TANGERANGNEWS.com- Dosen Teknik Geologi Universitas Gadjah Mada (UGM) I Made Andi Arsana membantah klaim lokasi pagar laut di kawasan pantai utara Kabupaten Tangerang dulunya merupakan daratan. Berdasarkan analisis citra satelit, area tersebut sejak dulu memang merupakan bagian dari perairan.
Andi menjelaskan, penelitian dilakukan dengan membandingkan citra satelit dari berbagai tahun. Salah satu yang menjadi acuan adalah citra dari 1976, yang menunjukkan bahwa garis pantai pada saat itu masih berjarak ratusan meter dari lokasi pagar laut saat ini.
"Kita bandingkan garis pantai di tahun itu dengan posisi pagar laut yang sekarang itu masih jauh sekali (daratannya) ratusan meter," ujarnya dalam acara Sekolah Wartawan bertema Memetakan Sengkarut Pagar Laut, yang diselenggarakan oleh Forum Wartawan Kampus UGM (Fortakgama) di Yogyakarta, Kamis, 30 Januari 2025, dikutip dari Kumparan.

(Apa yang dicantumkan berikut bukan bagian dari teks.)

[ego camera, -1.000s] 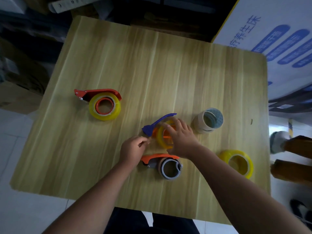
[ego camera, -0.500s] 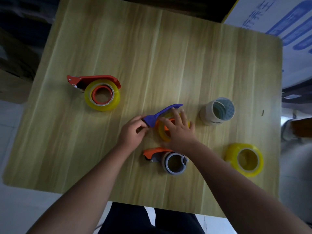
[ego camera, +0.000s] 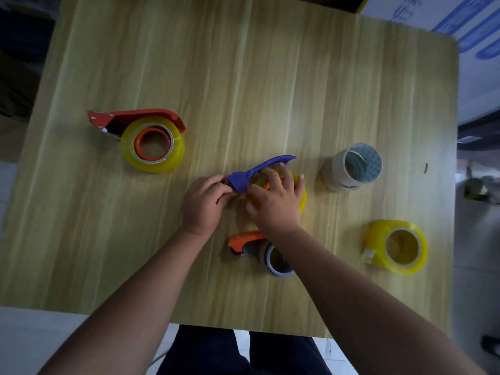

Hasil serupa juga terlihat dalam citra satelit tahun 1982. Andi menyebut, meskipun ada klaim sertifikat tanah pada tahun tersebut, data yang ada menunjukkan pada area tersebut belum menjadi daratan.
Dalam analisis ini, Andi juga menelusuri kemunculan pagar laut dari citra satelit terbaru. Ia menemukan struktur pagar bambu tersebut mulai terlihat sejak Juni 2024 dengan panjang sekitar enam kilometer. Pada Juli, panjangnya bertambah enam kilometer lagi.
"Ada kemungkinan pembangunannya bisa jadi Mei. Kita tidak bisa lihat (Mei) karena citra satelit yang kita download semuanya klir, jadi ada awannya," tambahnya.
Lebih lanjut, Andi memperkirakan pagar laut di Tangerang bisa jadi sudah mulai dibangun sejak Mei 2024. Namun, karena citra satelit saat itu tertutup awan, ia tidak bisa mengonfirmasi secara pasti.
Selain soal perubahan garis pantai, Andi juga menyinggung mengenai aspek hukum terkait kepemilikan wilayah laut. Sebab, berdasarkan Konvensi Perserikatan Bangsa-Bangsa tentang Hukum Laut (UNCLOS), perairan kepulauan tidak bisa dimiliki oleh individu atau perusahaan.
"Berdasarkan ketentuan tersebut, maka tidak boleh ada hak milik (SHM) atau hak guna bangunan (HGB) di situ. Itu kesimpulan berdasarkan hukum internasional," tegasnya.
Kata Andi, sebetulnya Indonesia sempat memiliki aturan yang memungkinkan individu, badan usaha, atau masyarakat adat menguasai ruang laut, seperti yang diatur dalam UU Nomor 27 Tahun 2007 tentang Hak Pengusahaan Perairan Pesisir (HP3). Namun, aturan tersebut kemudian dibatalkan oleh Mahkamah Konstitusi karena dinilai tidak memenuhi prinsip keadilan.